Patients with COVID-19 may be especially susceptible to unavoidable pressure injuries because of the way the COVID-19 virus interferes with the human body’s normal processes.
Background: What is Considered an Unavoidable Pressure Injury?
The National Pressure Ulcer Advisory Panel (NPUAP) has defined an unavoidable pressure injury as one where the proper evaluation was completed and the interventions were consistent with the patient’s needs, goals, and standards of practice, yet a pressure injury developed despite reasonable care. 
Why Pressure Injuries May be Unavoidable for Some COVID-19 Patients
COVID-19 causes coagulopathy, a condition in which the blood’s ability to coagulate (form clots) is impaired. While the coagulopathy reported is not completely understood, it does involve the body’s largest organ – the skin. In the worst cases, patients with COVID-19 experience microvascular thrombosis, causing unavoidable (and rapidly deteriorating) pressure injuries despite proper support systems and precautions taken.
While it should not be interpreted that COVID-19 automatically causes pressure injuries, it is something that needs to be monitored, especially in patients with underlying health conditions.
The landscape for what is considered an unavoidable pressure injury is also subjectively changing during COVID-19; the current preventative medical supply shortage, limited hospital space, and overburdened medical staff can exacerbate the prevalence of pressure injuries. Healthcare providers may be forced to take greater risks they would not normally take due to lack of readily available equipment.
Mistaking COVID-19 Symptoms As Pressure Injuries
Conversely, clinics across the world are also reporting a new phenomenon- purple skin, hands, and purple toe lesions. These manifestations are NOT pressure injuries, as the skin was not exposed to pressure. Some clinicians are calling this condition “COVID toes”.

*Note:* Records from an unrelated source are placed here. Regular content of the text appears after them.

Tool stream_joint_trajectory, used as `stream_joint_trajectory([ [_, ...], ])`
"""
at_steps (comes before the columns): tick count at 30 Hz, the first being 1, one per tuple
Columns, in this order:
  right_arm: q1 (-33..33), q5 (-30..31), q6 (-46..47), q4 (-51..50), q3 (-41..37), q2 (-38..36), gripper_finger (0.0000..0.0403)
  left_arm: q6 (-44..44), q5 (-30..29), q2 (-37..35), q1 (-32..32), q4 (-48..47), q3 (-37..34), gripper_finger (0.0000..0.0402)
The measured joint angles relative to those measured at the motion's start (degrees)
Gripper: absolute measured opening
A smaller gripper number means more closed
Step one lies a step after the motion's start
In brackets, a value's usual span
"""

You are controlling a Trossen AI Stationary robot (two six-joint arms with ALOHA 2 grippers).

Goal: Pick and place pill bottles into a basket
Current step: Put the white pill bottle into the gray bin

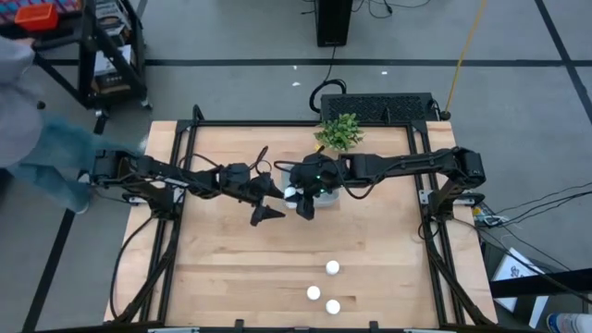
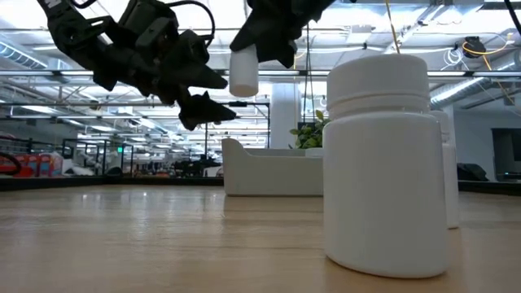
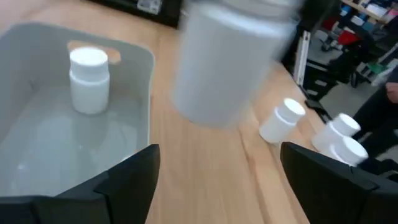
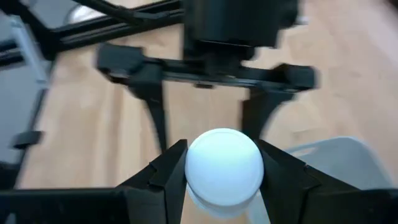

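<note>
My right gripper (image 1: 299, 198) is shut on a small white pill bottle (image 2: 243, 72), held above the table just beside the pale grey-blue basket (image 2: 273, 172). My left gripper (image 1: 273, 203) is open and empty, facing that bottle from the table's left; the bottle looms blurred in the left wrist view (image 3: 230, 56). One pill bottle (image 3: 89, 79) stands upright inside the basket (image 3: 146, 59). Three more bottles (image 1: 332, 267) (image 1: 314, 292) (image 1: 332, 306) stand on the table near the front edge. My right gripper pinches the bottle's cap end (image 4: 224, 163) between its two fingers (image 4: 168, 171), one on either side. The fingers come from above, pointing down. The bottle hangs upright below them (image 2: 243, 77), lifted clear of the table.
A small green plant (image 1: 339, 131) stands at the table's far edge behind the basket. A person in blue stands off the table's left side (image 1: 37, 139). Bare wood lies between the basket and the three front bottles.
</note>
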Motion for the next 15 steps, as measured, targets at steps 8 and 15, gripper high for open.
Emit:
stream_joint_trajectory([
  [8,-3.0,5.2,-0.6,3.4,-5.2,0.0,0.0151,1.0,3.8,-7.5,0.7,-8.1,0.0,0.0344],
  [15,-8.2,2.8,1.4,15.2,-14.4,0.0,0.0151,2.3,2.8,-18.2,-0.2,-8.6,-1.3,0.0345],
])
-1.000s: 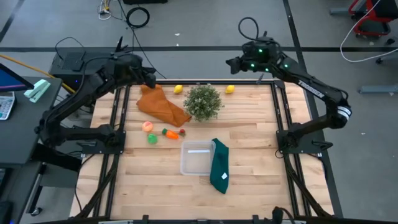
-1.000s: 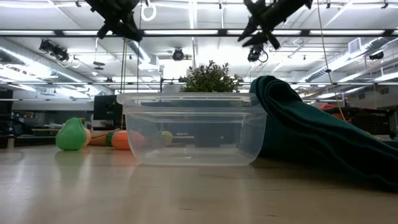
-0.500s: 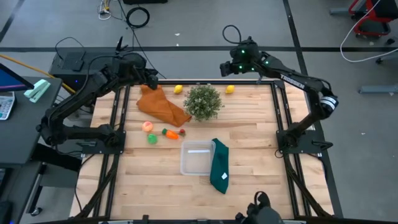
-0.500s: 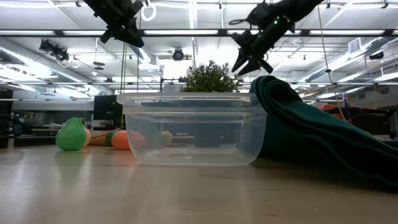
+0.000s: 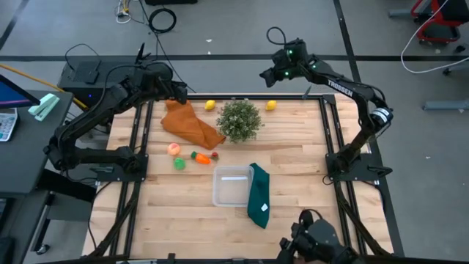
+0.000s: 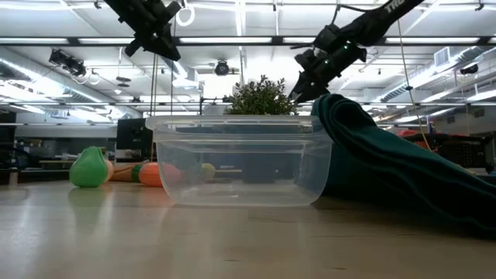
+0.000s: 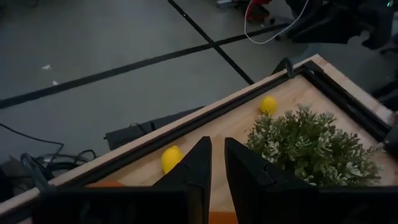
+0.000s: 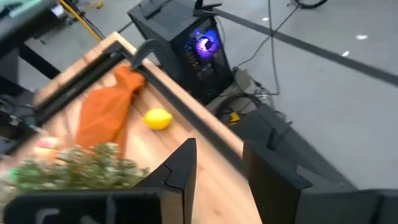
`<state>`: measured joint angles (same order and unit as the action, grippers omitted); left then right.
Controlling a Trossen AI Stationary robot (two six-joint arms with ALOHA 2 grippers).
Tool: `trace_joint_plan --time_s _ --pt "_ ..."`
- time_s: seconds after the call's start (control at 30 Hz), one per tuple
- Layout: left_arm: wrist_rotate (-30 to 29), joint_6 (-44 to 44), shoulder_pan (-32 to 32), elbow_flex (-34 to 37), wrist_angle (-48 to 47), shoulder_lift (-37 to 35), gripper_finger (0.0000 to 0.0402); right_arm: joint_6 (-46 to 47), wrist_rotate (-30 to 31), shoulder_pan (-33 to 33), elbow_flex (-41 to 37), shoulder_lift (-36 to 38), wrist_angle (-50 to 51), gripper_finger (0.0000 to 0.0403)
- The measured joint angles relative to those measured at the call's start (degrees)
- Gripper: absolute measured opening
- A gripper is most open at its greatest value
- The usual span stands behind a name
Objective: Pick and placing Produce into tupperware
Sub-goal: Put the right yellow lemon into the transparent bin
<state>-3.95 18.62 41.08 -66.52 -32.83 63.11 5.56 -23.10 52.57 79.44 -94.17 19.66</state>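
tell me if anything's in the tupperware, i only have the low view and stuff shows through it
Observer: It's empty. The high view shows the tupperware bare inside; the carrot lies outside it, toward the left arm's side.
Operator: where's the right gripper
Observer: The right gripper hangs over the table's far edge, near the lemon right of the plant.
Operator: open?
Observer: Yes, its wrist view shows the fingers apart, holding nothing. The left gripper waits over the far left corner.
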Motion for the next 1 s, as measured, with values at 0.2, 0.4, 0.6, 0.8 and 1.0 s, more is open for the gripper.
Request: trace_joint_plan --time_s 0.2,0.4,0.6,0.8,1.0 --pt "0.00 5.28 -0.09 0.00 0.05 0.00 0.0048 -5.71 0.25 1.45 0.00 -2.03 0.59 0.0120" --pt "-0.02 7.14 -0.07 0.00 0.28 -0.02 0.0052 -7.22 1.11 3.44 0.06 -5.24 0.14 0.0130" --pt "-0.37 6.53 -0.07 0.00 1.33 -0.02 0.0052 -6.02 -1.06 4.67 7.50 -10.07 6.98 0.0128" --pt "-0.48 3.35 -0.05 0.00 1.27 -0.02 0.0055 -14.17 7.52 1.21 21.06 -14.30 24.28 0.0126" --pt "-0.48 1.80 -0.06 0.00 1.26 -0.04 0.0051 -12.90 16.55 -1.48 28.39 -17.31 33.54 0.0125"
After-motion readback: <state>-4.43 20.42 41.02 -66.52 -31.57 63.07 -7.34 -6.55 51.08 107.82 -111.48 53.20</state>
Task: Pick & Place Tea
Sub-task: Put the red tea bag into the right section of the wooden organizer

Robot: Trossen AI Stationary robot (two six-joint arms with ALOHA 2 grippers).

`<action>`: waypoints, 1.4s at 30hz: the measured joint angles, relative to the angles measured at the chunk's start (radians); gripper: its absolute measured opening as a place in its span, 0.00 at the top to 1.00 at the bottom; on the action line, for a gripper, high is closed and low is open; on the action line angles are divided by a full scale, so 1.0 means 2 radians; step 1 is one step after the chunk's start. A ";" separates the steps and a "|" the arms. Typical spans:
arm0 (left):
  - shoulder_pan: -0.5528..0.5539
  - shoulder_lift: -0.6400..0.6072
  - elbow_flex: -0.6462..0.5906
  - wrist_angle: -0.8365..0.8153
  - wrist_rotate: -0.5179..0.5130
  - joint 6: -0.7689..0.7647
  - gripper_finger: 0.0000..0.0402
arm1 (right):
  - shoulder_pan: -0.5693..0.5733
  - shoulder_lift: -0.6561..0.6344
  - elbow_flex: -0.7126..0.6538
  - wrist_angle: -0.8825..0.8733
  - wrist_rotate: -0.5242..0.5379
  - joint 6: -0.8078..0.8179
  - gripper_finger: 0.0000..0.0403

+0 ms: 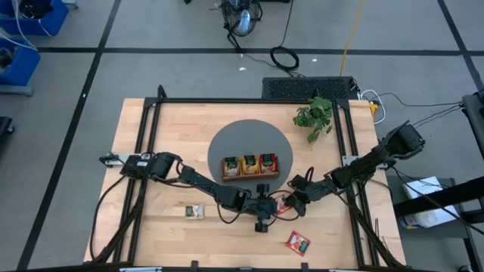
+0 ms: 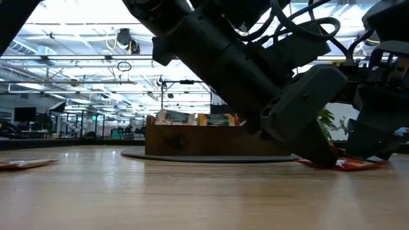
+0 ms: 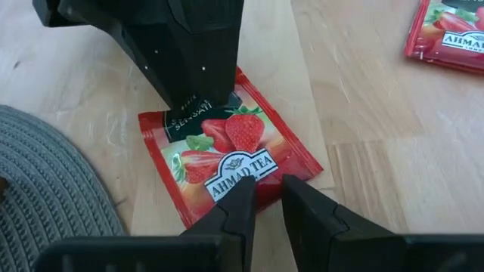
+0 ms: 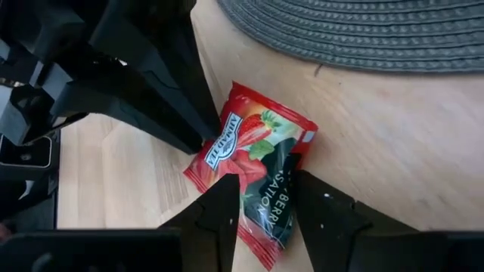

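Observation:
A red tea sachet [image 1: 280,201] with a strawberry print lies flat on the wooden table, just in front of the grey round mat [image 1: 249,140]. My two grippers meet it from opposite sides. My left gripper [image 3: 265,185] reaches in from the table's left. Its fingertips are a narrow gap apart at the sachet's logo end. My right gripper [image 4: 265,189] comes from the table's right with its fingers apart, over the sachet's green-printed end. In the low view the sachet [image 2: 348,165] shows as a red strip under both grippers. My left gripper slants down from the table's left, its fingertips [image 3: 246,189] at the edge of the sachet's logo end [image 3: 253,170]. Whether they touch it I cannot tell. My right gripper slants down from the table's right. Its two spread fingertips [image 4: 227,193] stand on the top face of the sachet's green-printed end [image 4: 268,181], and the print shows between them. The sachet lies flat on the table.
A brown wooden tray [image 1: 249,175] holding upright sachets stands on the grey mat. A second red sachet [image 1: 297,242] lies near the front right and a green-yellow one [image 1: 195,212] at the front left. A small plant [image 1: 314,117] stands at the back right.

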 joint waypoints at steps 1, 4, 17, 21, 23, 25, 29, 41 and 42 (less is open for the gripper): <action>0.000 0.000 0.000 0.001 0.000 0.000 0.82 | -0.001 0.000 0.000 0.000 -0.003 -0.002 0.72; 0.000 0.000 0.000 0.001 0.000 0.000 0.82 | -0.003 0.000 0.000 -0.008 -0.011 -0.008 0.72; -0.005 0.001 -0.001 -0.016 -0.005 -0.014 0.82 | -0.023 -0.007 0.001 -0.065 -0.037 -0.010 0.72; -0.008 0.001 -0.001 -0.021 -0.007 -0.024 0.82 | -0.023 -0.010 0.001 -0.112 -0.047 -0.004 0.72; -0.010 0.001 -0.002 -0.022 -0.009 -0.025 0.82 | -0.023 -0.010 0.001 -0.133 -0.044 0.001 0.72; -0.010 0.001 -0.002 -0.022 -0.013 -0.026 0.82 | -0.023 -0.009 0.001 -0.141 -0.039 0.002 0.72; -0.010 0.001 -0.002 -0.023 -0.015 -0.033 0.82 | -0.023 -0.009 0.001 -0.150 -0.038 0.003 0.74; -0.010 0.001 -0.002 -0.023 -0.014 -0.034 0.82 | -0.013 -0.004 0.076 -0.279 -0.050 -0.029 0.81; -0.010 0.001 -0.002 -0.023 -0.014 -0.034 0.82 | -0.013 -0.004 0.076 -0.279 -0.050 -0.031 0.81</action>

The reported changes “included rashes, acral areas of erythema with vesicles or pustules (pseudo-chilblain), other vesicular eruptions, urticarial lesions, maculopapular eruptions, and livedo or necrosis. The purpuric skin lesions showed a pauciinflammatory thrombogenic vasculopathy, with deposition of Complement 5b-9 and Complement 4d in both grossly involved and normally appearing skin.” 
Purple skin discoloration not exposed to pressure needs to be monitored and more accurately characterized as COVID-19 skin manifestations.
The full extent of COVID-19 symptoms are still being analyzed and understood. Any clinician with additional case reports is being asked to submit to the American Academy of Dermatology COVID-19 Dermatology Registry.